Live at Massey Hall 1971 (2007)

Neil Young posed a unique challenge for us in making this list. Born in Toronto, he’s spent the vast majority of his life elsewhere, and didn’t record much here either. On the other hand, his years in Toronto moulded his identity, not to mention the identity of our musical scene.

Fortunately, Live At Massey Hall 1971 was not only recorded here, but that choice was deliberate and meaningful. It captured Young in a moment of reflection on everything this city meant to him. He wasn’t hugely successful when he lived here, but he was coming back to play two sold-out shows at the best venue in town. They were also the biggest gigs of that tour.

He talked about the concert in his 2012 memoir, Waging Heavy Peace.

“It was a homecoming. When I walked out onstage, the place got really loud. It was a feeling like no other. It was where I’d worked at Coles Bookstore, played at the Riverboat Hootenannies, lived on Isabella Street in my little flat writing songs, gone to school, experienced my mom and dad’s breakup, bought records by Roy Orbison, delivered newspapers. It was a big moment in my life, to be sure.”

The concert was a major milestone in Young’s life, and the record itself was magical. Most of the songs he performed had never been heard before by the audience, but the recording captures the amazing reception they got from the room.
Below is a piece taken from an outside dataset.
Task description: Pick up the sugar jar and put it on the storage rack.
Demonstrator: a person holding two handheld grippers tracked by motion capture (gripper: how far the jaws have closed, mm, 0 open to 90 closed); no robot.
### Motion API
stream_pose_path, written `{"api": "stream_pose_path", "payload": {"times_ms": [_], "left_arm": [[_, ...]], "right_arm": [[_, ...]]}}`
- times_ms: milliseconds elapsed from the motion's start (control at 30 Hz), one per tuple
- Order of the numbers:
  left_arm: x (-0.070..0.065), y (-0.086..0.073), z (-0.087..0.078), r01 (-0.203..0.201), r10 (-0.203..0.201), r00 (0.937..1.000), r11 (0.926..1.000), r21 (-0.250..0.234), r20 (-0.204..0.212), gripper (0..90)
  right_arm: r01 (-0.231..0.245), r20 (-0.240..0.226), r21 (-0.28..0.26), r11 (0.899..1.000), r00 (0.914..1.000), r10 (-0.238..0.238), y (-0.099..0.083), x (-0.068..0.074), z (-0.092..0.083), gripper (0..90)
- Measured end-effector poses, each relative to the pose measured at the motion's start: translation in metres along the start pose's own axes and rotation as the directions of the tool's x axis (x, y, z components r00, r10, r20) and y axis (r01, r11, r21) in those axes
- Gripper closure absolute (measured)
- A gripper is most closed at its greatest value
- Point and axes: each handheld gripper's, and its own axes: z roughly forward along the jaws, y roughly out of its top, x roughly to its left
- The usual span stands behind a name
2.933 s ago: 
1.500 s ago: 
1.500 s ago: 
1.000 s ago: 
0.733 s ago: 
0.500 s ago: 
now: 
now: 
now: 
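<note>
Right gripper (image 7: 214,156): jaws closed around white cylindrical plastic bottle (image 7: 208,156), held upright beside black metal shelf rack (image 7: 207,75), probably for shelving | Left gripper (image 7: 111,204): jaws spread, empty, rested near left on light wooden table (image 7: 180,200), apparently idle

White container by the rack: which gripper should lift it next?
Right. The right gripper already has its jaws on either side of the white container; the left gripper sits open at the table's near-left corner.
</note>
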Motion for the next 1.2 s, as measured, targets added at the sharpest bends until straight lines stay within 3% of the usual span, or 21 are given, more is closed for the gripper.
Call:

If he’d had any doubts about the songs that would end up on Harvest, they were banished by the adoring applause of his hometown crowd.

While the concert disc didn’t come out until 2007, it was almost released in 1971 in the gap between After The Gold Rush and Harvest. At the time, Young was too focused on finishing Harvest, so Atlantic put out the CSNY live album 4 Way Street instead. In later years, though, he came to believe that was an error in judgment.

“This was better than Harvest. It meant more,” he wrote in Waging Heavy Peace.

This live album has none of the gloriously grungy distortion of his work with Crazy Horse, nor any of the subtle production genius of his solo studio albums. But hearing his songs, his voice and his playing completely unadorned, you appreciate Young’s raw talent. Here’s just one man on a great stage with an acoustic guitar, a piano and a set list full of some of the best songs ever written.

When you look at Young’s career, you recognize Toronto’s musical character in his personal journey. His particular brand of city-boy roots music is still more popular here than almost anywhere else in the world, and that was as true in the era when Blue Rodeo were finding their groove in the early Queen West scene as it is now at venues like the Dakota. His proto-grunge feedback explorations are still reflected in our punk and indie scenes. And even his less universally appreciated experimental moments loom in the background of our long history with weirdo art pop.

Good thing Young decided to release Live At Massey Hall, because our list wouldn’t feel right if his name weren’t on it.